Part 28

278 24 3
                                    

Setelah mengobati tangan Mika, Nami menepuk pahanya agar Mika dapat berbaring di sana.

Mika langsung nurut tanpa mengatakan apapun, mencari posisi ternyaman dan menarik tangan Nami untuk ia usapkan dan ditempelkan ke wajah Mika.

"Kak, aku mau mempertahankan hubungan kita." Nami tiba-tiba saja mengatakan persoalan rumit mereka. Mika terdiam, membiarkan Nami melanjutkan pembicaraan.

"Tapi tadi aku kepikiran kak Nanad. Sedih liat kak Nanad pergi dari rumah. Ayah juga kayak jaga jarak sama aku."

".....

"Kak, kalau nantinya aku minta putus—"

"Jangan pernah katakan itu!" Mika langsung memotong pembicaraan,"jangan pernah katakan putus kalau kamu cuma memikirkan kak Nanad."

"Tapi kak Nanad pergi gara-gara aku," air mata Nami menetes lagi. Sontak Mika bangkit dan menghapus setiap jejak air mata yang mengalir di pipi Nami.

"Ini bukan karena kamu. Kalau ada yang harus disalahkan, itu salah aku. Aku nggak tegas sama Nadia sehingga kamu yang jadi disudutkan."

"Tapi, apa benar yang dikatakan kak Nanad kalau kakak pernah janji akan jadi pacar kakak setelah kakak lulus kuliah?"

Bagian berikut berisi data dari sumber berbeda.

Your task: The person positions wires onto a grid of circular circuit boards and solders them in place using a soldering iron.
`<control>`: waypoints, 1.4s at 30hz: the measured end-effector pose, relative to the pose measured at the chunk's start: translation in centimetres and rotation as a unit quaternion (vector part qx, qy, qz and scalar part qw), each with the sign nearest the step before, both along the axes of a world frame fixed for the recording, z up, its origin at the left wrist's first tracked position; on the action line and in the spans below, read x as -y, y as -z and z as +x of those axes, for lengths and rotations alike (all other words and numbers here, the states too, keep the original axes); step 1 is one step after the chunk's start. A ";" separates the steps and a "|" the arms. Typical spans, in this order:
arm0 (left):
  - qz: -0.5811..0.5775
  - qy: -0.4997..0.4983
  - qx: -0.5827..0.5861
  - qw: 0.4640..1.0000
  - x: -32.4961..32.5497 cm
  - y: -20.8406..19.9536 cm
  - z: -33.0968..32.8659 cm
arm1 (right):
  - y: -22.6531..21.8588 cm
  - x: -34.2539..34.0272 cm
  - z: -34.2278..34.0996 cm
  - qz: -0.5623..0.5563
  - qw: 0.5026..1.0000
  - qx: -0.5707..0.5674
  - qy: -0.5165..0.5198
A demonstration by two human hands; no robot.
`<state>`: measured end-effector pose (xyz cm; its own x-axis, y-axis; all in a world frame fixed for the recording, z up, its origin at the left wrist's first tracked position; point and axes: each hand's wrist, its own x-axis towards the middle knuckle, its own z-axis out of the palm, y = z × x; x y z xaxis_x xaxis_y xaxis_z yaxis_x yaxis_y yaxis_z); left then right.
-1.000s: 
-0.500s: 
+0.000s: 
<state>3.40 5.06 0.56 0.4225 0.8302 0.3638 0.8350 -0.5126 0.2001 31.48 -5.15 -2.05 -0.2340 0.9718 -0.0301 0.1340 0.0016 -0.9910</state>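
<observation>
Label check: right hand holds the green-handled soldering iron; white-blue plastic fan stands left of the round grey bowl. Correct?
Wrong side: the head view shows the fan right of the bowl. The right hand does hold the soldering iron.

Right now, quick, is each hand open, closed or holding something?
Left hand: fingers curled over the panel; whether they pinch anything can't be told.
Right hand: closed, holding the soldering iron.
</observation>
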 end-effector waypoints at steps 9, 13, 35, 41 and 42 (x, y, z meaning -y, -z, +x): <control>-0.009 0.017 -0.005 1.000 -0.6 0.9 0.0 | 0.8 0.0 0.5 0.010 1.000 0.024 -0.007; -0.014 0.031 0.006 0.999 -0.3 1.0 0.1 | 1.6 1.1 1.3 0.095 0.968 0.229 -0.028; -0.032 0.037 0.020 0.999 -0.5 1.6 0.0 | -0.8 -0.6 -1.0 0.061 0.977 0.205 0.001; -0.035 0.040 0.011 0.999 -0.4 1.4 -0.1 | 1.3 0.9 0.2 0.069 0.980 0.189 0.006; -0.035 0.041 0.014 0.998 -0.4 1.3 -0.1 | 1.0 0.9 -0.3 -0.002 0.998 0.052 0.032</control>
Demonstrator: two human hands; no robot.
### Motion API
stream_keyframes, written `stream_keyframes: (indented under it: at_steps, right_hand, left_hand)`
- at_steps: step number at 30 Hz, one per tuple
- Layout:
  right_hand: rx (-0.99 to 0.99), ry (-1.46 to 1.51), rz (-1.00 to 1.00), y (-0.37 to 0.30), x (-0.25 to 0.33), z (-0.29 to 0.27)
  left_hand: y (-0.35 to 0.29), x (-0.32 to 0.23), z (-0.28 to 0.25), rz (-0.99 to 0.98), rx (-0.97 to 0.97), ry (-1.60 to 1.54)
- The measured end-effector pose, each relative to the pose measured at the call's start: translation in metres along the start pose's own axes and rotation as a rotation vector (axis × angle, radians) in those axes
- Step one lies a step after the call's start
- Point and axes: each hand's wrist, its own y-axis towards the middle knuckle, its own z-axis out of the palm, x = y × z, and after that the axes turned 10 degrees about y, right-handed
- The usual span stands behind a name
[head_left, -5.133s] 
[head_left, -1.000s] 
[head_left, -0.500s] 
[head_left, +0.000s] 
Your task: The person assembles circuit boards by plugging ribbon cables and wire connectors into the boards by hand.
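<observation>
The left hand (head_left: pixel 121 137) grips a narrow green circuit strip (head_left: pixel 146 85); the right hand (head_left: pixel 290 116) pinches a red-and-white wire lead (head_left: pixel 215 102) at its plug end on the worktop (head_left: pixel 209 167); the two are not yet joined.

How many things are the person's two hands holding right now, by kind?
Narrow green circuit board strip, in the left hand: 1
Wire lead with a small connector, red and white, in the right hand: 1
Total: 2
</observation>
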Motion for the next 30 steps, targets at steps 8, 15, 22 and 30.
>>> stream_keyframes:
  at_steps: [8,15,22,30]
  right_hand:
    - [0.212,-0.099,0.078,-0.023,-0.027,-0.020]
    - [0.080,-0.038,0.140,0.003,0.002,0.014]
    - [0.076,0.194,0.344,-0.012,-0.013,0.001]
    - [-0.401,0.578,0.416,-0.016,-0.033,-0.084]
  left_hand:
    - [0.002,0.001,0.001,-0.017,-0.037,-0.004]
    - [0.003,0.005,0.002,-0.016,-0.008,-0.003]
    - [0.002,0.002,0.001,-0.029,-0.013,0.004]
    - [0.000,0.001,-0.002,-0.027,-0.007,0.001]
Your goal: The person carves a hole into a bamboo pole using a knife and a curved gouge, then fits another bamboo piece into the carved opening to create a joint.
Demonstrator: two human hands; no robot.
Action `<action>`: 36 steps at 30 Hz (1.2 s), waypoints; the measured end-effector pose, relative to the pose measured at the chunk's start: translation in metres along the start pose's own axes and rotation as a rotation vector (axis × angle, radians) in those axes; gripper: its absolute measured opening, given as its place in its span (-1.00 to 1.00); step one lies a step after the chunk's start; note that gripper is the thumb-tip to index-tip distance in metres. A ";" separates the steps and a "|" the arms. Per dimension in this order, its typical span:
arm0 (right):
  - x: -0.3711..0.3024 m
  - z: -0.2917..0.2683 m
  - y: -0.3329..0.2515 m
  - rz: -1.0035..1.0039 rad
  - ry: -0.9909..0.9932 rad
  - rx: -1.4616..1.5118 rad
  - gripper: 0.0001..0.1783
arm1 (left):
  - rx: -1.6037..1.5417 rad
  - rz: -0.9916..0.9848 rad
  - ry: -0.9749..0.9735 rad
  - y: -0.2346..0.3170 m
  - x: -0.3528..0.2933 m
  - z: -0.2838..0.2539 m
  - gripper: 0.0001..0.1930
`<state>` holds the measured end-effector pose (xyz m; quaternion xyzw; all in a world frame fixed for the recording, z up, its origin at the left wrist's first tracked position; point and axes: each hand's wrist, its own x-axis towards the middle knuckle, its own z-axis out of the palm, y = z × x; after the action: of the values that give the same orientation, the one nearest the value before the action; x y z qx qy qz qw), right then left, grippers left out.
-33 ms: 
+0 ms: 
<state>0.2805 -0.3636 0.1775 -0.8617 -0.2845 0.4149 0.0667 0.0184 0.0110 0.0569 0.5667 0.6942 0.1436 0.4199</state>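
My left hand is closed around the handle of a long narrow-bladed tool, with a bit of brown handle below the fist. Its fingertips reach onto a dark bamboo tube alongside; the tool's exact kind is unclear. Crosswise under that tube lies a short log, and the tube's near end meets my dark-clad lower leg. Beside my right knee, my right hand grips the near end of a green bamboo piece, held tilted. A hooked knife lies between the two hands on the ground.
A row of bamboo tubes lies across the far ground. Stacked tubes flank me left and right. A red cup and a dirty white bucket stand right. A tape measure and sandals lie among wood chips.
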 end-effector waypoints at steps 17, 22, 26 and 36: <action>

"Nadia memang mengutarakan perasaannya padaku," Mika menghela napas, "tapi aku tidak menjanjikan apapun untuk membalas perasaannya."

"Kakak nggak bohong kan?"

Mika menunduk dan menatap tepat di mata Nami, "aku nggak bohong sama kamu. Aku tidak menjanjikan apapun padanya, atau membalas perasaannya. Aku sayang kak Nanad, tapi rasa sayang ku padanya hanya sebatas kakak dan adik. Sementara kamu, rasa sayang ku berbeda."

Mika perlahan menangkup wajah sembab Nami, "jangan pernah berniat untuk memutuskan hubungan kita. Aku akan menemui Nanad dan membicarakan hal ini."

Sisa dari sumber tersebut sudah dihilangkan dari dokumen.